Task requirements:
Set down, exactly as they appear, the line containing "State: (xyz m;" and all subsequent lines through the end of the material below.

··· Dataset excerpt

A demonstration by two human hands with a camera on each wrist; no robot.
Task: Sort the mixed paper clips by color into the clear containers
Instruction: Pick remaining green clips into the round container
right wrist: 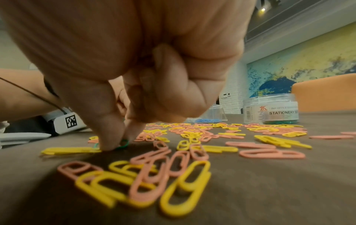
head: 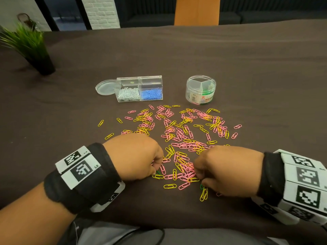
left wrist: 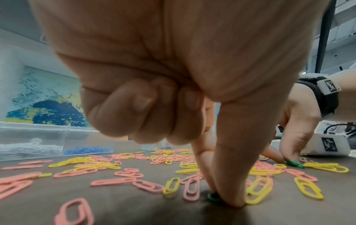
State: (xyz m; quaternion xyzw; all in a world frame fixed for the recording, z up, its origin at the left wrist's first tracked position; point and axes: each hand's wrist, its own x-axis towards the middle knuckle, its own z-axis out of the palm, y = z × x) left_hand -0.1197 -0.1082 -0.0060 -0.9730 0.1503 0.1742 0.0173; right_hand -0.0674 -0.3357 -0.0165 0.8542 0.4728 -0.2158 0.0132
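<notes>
Left hand [head: 134, 156]: your thumb and forefinger are pinched on a green clip [left wrist: 213, 197] lying on the cloth; the other fingers are curled in.
Right hand [head: 228, 171]: pinched the same way on a second green clip [right wrist: 123, 143].
Pile [head: 178, 138]: pink and yellow, between your hands and the containers.
Destination: round jar [head: 200, 90], which holds green.
Technique: lift straight up, so neighbouring clips don't snag and come along.

Our right hand [right wrist: 123, 85] thumb and fingertip pinching a green clip [right wrist: 123, 144] on the brown tablecloth [right wrist: 289, 190], pink and yellow clips [right wrist: 154, 179] scattered around, labelled round jar [right wrist: 270, 108] beyond
</notes>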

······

Problem solution:
State: (xyz m; quaternion xyzw; all in a world frame fixed for the recording, z up, its origin at the left wrist's first tracked position; point and axes: each hand's wrist, its own x-axis towards the middle knuckle, its own z-axis out of the palm, y = z × x) left_hand -0.1197 -0.1082 -0.0060 -0.9730 0.1503 0.1742 0.0173; right_hand -0.0674 -0.3357 -0.0165 0.8542 0.4728 -0.2158 0.0132
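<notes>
Left hand [head: 134, 156]: your thumb and forefinger are pinched on a green clip [left wrist: 213, 197] lying on the cloth; the other fingers are curled in.
Right hand [head: 228, 171]: pinched the same way on a second green clip [right wrist: 123, 143].
Pile [head: 178, 138]: pink and yellow, between your hands and the containers.
Destination: round jar [head: 200, 90], which holds green.
Technique: lift straight up, so neighbouring clips don't snag and come along.

Our right hand [right wrist: 123, 85] thumb and fingertip pinching a green clip [right wrist: 123, 144] on the brown tablecloth [right wrist: 289, 190], pink and yellow clips [right wrist: 154, 179] scattered around, labelled round jar [right wrist: 270, 108] beyond
</notes>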

The answer has been given, and the exercise is done.